So anyhow, I was scoping out the tape format that we were going to use. I had a pile of tape hardware that filled an entire lab, and a pile of tape drive vendor's SCSI programming manuals that was stacked about four feet high on my desk. We had decided that we were going to keep the tape catalog in a MySQL or PostGreSQL database, but we also wanted a copy of the tape catalog on the tape itself so that tapes could be quickly re-imported into a new install of the software in the event, say, of the building burning down and the off-site backups needing to be pulled in on a new server. Without an on-tape copy of the catalog importing a tape would be a slow and painful process of reading the entire tape from front to back. The question was, where would we put the tape catalog? My boss said, "what about a partition at the beginning of the tape?" That seemed rather interesting, because usually once you start writing a tape, all you can do is either overwrite it, or append to the end of it -- you can't come back to the start and start writing again (this is because of the way the tape drives' internal compression works, amongst other things). Could we in fact do this?
So I investigated that, and found that the tape partitioning ioctl in Linux only worked with Seagate 4mm DAT tape drives. It didn't work with Exabyte drives, or Tandberg drives, or that brand new HP LTO drive, just with Seagate drives. I investigated the CDB that was being sent by the tape driver and looked at the Seagate manual, Exabyte manual, and Tandberg manual, as well as at the SCSI SMC standards document itself, and realized: That "standard" had enough holes to drive a bus through. There were basically two different ways you could interpret it, and Seagate interpreted it one way, and everybody else interpreted another way.

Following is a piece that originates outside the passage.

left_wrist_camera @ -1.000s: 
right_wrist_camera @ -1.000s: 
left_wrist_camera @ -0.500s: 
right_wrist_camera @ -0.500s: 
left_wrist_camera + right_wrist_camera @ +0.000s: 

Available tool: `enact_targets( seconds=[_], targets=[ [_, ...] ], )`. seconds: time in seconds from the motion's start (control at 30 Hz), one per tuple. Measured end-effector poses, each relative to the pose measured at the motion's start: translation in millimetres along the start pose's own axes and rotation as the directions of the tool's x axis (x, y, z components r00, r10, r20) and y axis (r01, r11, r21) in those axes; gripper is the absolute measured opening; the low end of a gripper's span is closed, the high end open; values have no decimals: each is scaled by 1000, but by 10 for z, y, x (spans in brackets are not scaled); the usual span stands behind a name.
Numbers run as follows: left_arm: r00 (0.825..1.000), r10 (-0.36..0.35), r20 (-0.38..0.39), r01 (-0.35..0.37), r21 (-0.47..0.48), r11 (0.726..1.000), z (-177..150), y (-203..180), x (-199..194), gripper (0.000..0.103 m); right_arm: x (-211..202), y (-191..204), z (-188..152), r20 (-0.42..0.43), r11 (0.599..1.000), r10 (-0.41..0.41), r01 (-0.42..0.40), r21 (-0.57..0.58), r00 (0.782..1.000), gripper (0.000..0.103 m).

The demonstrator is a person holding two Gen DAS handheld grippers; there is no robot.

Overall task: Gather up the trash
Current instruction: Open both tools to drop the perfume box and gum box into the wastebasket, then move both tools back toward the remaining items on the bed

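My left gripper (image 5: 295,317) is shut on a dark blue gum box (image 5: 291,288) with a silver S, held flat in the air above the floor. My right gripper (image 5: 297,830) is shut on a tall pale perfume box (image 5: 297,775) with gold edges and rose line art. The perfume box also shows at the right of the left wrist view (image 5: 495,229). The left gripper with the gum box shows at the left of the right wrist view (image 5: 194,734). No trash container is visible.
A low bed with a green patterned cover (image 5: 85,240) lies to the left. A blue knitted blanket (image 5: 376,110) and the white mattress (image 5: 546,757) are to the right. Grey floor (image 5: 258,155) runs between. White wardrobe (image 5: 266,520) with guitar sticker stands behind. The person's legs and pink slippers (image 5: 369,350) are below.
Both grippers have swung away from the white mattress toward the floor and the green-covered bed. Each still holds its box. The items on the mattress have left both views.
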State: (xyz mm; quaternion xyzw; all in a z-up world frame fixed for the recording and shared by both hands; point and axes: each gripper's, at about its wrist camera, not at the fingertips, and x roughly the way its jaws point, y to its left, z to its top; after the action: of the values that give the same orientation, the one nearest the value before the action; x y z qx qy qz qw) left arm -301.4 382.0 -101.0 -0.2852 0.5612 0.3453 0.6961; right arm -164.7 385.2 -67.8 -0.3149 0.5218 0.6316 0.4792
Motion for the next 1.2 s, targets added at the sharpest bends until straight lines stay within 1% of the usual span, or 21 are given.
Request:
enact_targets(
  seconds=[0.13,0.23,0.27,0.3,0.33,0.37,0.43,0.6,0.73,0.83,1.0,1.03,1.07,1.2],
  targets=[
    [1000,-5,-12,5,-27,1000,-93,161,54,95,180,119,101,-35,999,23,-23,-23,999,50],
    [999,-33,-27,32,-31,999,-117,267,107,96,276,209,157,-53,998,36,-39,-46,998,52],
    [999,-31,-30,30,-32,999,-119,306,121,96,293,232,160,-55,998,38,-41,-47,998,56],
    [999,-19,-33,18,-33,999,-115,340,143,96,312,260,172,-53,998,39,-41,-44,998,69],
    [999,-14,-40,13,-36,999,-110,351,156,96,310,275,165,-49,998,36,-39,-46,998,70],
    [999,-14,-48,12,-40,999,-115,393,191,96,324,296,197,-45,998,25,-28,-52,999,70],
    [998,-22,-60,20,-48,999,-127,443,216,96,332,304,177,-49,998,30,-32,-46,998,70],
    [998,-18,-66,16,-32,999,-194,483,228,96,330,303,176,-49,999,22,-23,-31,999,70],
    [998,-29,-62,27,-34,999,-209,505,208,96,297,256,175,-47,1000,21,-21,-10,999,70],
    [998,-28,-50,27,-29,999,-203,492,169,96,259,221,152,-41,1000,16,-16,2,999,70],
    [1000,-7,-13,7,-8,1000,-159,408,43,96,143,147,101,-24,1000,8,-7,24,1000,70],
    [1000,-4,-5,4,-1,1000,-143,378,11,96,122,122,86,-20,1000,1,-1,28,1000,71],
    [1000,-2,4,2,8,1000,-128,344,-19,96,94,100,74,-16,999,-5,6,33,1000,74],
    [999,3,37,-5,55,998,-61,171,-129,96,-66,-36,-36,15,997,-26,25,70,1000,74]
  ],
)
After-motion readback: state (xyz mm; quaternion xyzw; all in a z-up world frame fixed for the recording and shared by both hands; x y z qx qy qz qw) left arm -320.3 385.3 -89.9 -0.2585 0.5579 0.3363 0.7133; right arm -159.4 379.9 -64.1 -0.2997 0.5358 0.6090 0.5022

I came up with a way of detecting in real time which partition CDB format that the tape drive used based on reading the partition table via the mode page for that, and modified the tape driver to do it correctly for every tape drive that implemented tape partitioning support -- every single SCSI drive, other than Quantum's DLT. Which, uhm, was the most popular enterprise drive. Oh well. So we didn't use tape partitions, instead we simply set a tape mark at the end of a data stream and appended the catalog to the end of the tape instead.
So anyhow, I contacted the maintainer of the Linux tape driver with my patch and an explanation of what it was doing and why the old way only worked with DDS and this would work for (long list), and he looked at it and he didn't like it, so he re-wrote it a slightly more elegant way and sent it back to me. I tried it out, it didn't work on one of the drives, I fixed one thing he'd slightly mis-interpreted and sent it back to him. I think we did a couple of iterations of this, and finally it passed both my tests for whether it actually worked on my tape drives, and his taste for what he wanted his tape driver code to look like, and it went into the next version of the Linux kernel that was released.

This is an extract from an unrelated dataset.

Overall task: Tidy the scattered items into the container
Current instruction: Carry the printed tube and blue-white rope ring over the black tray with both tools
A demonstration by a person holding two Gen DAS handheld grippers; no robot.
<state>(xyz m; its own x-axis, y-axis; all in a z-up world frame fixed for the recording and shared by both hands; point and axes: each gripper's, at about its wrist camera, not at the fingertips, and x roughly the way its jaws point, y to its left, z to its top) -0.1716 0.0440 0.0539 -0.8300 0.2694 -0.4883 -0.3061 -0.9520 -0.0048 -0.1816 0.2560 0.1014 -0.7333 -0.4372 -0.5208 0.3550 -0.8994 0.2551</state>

The other issue with tape format was that we wanted to be able to quickly retrieve a single file. It turned out that even the primitive DLT drives implemented both block location inquiry and block seek. Our archive format already aligned headers at the start of tape blocks so you could start seeking at the start of a tape block and locate the file, this wasn't a gzip'ed stream, we did things a bit smarter than that (we did something similar to what ZFS does when you turn on ZFS compression). So I hacked our data engine to issue a block position ioctl at the start of each file (and also print the file name and position) and hacked it to accept a block location and issue a block seek ioctl to find a file, as a proof of concept to verify that this would work. This worked fine on Linux and worked fine on SGI Irix. It did not work at all on Solaris -- Sun hadn't implemented *any* of the modern features of tape drives in their tape driver. We hacked our data engine to use the Solaris sgen (SCSI Generic) device directly (i.e. issue raw SCSI CDB's to read, write, seek, etc.) rather than use the tape driver, but never were satisfied with that and put that aside.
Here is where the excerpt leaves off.